BRIEF DESCRIPTION OF THE DRAWINGS
[0009] The above and further advantages of the methods and
mechanisms may be better understood by referring to the following
description in conjunction with the accompanying drawings, in
which:
[0010] FIG. 1 is a block diagram of one embodiment of a computing
system.
[0011] FIG. 2 is a block diagram of one embodiment of a software
development cycle.
[0012] FIG. 3 is a block diagram of one embodiment of host
hardware.
[0013] FIG. 4 illustrates one embodiment of a control flow
graph.
[0014] FIG. 5 is a generalized flow diagram illustrating one
embodiment of a method for tracking performance targets in
real-time using dynamic compilation.
[0015] FIG. 6 is a generalized flow diagram illustrating another
embodiment of a method for tracking performance targets in
real-time.
[0016] FIG. 7 is a generalized flow diagram illustrating one
embodiment of a method for calibrating a computing system.

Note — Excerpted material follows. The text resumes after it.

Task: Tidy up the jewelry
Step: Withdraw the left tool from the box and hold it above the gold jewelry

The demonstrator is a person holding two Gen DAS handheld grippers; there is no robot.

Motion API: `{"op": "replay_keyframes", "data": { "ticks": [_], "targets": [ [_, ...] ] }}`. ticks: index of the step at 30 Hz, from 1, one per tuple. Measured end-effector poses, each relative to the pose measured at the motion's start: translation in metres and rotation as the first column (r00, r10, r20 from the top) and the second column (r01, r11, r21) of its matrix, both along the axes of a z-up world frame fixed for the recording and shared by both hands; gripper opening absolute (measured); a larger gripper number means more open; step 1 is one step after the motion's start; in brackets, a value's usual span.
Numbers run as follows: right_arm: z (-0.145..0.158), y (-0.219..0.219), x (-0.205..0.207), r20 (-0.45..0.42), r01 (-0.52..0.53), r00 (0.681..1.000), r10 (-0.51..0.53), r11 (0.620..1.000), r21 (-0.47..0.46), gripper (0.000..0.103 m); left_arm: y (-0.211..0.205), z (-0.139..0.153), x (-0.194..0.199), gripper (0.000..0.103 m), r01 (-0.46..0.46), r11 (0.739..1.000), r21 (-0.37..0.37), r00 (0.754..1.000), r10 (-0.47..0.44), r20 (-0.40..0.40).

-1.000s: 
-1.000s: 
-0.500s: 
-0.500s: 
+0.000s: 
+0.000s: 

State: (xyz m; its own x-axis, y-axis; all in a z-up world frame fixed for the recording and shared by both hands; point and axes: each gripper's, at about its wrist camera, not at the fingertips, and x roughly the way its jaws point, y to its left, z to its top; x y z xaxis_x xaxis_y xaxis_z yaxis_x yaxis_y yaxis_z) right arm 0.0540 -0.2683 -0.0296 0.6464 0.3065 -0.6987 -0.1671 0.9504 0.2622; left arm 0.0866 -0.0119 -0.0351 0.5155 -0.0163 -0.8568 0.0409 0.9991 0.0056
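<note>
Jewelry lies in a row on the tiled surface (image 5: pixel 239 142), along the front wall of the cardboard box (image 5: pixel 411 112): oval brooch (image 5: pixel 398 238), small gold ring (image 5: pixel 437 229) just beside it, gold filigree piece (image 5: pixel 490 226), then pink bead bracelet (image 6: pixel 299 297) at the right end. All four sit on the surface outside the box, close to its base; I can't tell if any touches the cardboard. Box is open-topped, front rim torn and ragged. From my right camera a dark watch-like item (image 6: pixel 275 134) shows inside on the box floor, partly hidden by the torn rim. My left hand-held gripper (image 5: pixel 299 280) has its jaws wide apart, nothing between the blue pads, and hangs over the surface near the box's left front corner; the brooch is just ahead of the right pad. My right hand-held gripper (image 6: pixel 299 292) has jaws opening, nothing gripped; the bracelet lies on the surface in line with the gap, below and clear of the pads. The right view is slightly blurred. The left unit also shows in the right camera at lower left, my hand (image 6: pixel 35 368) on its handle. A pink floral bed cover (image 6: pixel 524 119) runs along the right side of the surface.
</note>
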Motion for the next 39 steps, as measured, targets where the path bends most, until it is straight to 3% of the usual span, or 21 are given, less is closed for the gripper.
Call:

DETAILED DESCRIPTION OF EMBODIMENTS
[0017] In the following description, numerous specific details are
set forth to provide a thorough understanding of the methods and
mechanisms presented herein. However, one having ordinary skill in
the art should recognize that the various embodiments may be
practiced without these specific details. In some instances,
well-known structures, components, signals, computer program
instructions, and techniques have not been shown in detail to avoid
obscuring the approaches described herein. It will be appreciated
that for simplicity and clarity of illustration, elements shown in
the figures have not necessarily been drawn to scale. For example,
the dimensions of some of the elements may be exaggerated relative
to other elements.
[0018] FIG. 1 is a block diagram of a computing system 100, in
accordance with some embodiments. In these embodiments, computing
system 100 includes integrated circuit (IC) 105 coupled to memory
160. In one embodiment, IC 105 is a system on a chip (SoC). In some
embodiments, IC 105 includes a plurality of processor cores 110A-N.
In other embodiments, IC 105 includes a single processor core 110.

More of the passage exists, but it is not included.